### INFORMATION SHOWN:
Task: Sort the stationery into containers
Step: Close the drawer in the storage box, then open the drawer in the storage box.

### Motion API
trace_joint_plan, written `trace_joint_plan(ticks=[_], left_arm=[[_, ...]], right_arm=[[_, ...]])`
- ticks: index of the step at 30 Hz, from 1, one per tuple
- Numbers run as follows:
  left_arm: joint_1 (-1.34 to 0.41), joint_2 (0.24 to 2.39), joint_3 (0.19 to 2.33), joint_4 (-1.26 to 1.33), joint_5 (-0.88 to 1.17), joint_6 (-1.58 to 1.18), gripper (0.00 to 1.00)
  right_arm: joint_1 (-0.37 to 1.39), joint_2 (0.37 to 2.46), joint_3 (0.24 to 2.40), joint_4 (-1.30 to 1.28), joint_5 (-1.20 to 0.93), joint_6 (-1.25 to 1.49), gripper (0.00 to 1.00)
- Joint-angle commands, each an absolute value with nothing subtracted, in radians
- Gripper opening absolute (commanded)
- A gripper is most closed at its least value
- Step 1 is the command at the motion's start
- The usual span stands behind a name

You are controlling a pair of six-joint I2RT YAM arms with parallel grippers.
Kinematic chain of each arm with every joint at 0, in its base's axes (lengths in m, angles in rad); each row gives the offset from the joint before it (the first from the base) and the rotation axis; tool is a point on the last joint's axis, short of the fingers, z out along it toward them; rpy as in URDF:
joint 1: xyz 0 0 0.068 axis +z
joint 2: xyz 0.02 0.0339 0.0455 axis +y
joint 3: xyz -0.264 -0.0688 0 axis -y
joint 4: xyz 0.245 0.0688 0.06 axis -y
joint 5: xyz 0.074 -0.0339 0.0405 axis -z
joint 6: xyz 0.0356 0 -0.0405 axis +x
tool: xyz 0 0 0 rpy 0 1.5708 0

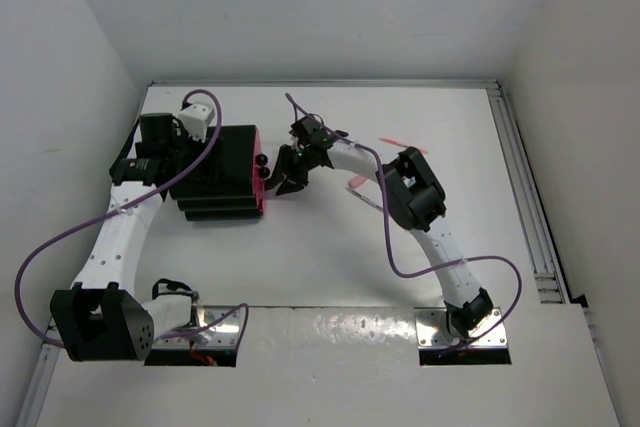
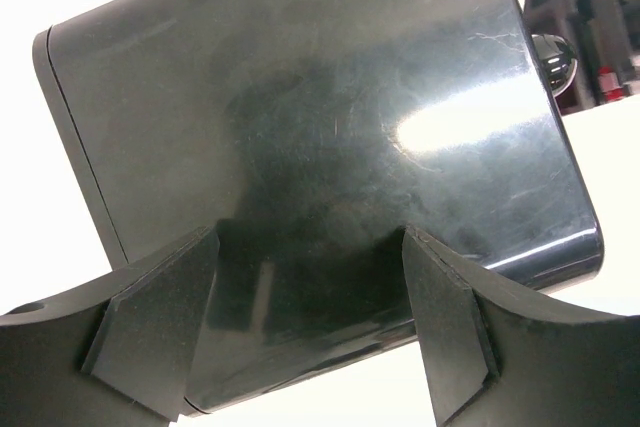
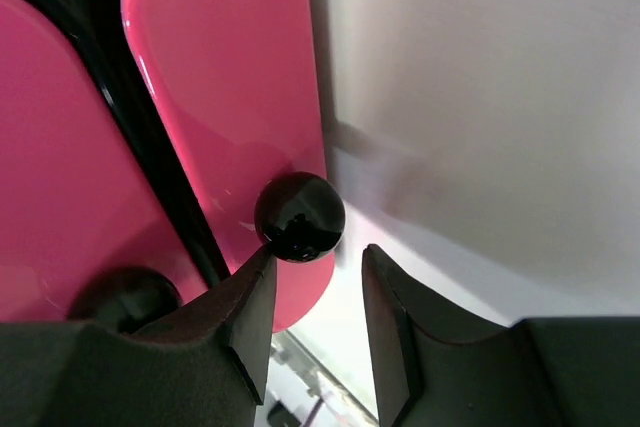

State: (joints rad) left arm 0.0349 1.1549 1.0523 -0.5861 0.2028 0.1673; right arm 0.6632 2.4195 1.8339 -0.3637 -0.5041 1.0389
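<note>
The black stepped drawer unit point(image 1: 215, 172) stands at the table's left, its pink drawer fronts point(image 1: 260, 185) and black knobs point(image 1: 262, 162) facing right. My right gripper point(image 1: 283, 175) is open at the knobs. In the right wrist view its jaws point(image 3: 315, 287) sit just below one round knob point(image 3: 300, 217) on a pink drawer front point(image 3: 230, 97); the left fingertip touches the knob's lower edge. My left gripper point(image 1: 172, 165) is open over the unit's glossy black top point(image 2: 320, 127). A pink pen point(image 1: 400, 144) and a pale pen point(image 1: 360, 187) lie by the right arm.
A second pink drawer front point(image 3: 60, 167) with its own knob point(image 3: 125, 297) lies left of the first. White walls enclose the table on three sides. A metal rail point(image 1: 525, 187) runs along the right edge. Purple cables loop off both arms.
</note>
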Motion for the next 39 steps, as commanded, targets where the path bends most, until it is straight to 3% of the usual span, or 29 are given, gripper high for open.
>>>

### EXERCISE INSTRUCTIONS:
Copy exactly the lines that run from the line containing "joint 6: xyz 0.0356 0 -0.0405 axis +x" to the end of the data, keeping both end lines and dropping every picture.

### SOLUTION TO THIS TASK:
joint 6: xyz 0.0356 0 -0.0405 axis +x
tool: xyz 0 0 0 rpy 0 1.5708 0


State: (joints rad) left arm 0.0349 1.1549 1.0523 -0.5861 0.2028 0.1673; right arm 0.6632 2.4195 1.8339 -0.3637 -0.5041 1.0389
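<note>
The black stepped drawer unit point(image 1: 215, 172) stands at the table's left, its pink drawer fronts point(image 1: 260, 185) and black knobs point(image 1: 262, 162) facing right. My right gripper point(image 1: 283, 175) is open at the knobs. In the right wrist view its jaws point(image 3: 315, 287) sit just below one round knob point(image 3: 300, 217) on a pink drawer front point(image 3: 230, 97); the left fingertip touches the knob's lower edge. My left gripper point(image 1: 172, 165) is open over the unit's glossy black top point(image 2: 320, 127). A pink pen point(image 1: 400, 144) and a pale pen point(image 1: 360, 187) lie by the right arm.
A second pink drawer front point(image 3: 60, 167) with its own knob point(image 3: 125, 297) lies left of the first. White walls enclose the table on three sides. A metal rail point(image 1: 525, 187) runs along the right edge. Purple cables loop off both arms.
</note>
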Motion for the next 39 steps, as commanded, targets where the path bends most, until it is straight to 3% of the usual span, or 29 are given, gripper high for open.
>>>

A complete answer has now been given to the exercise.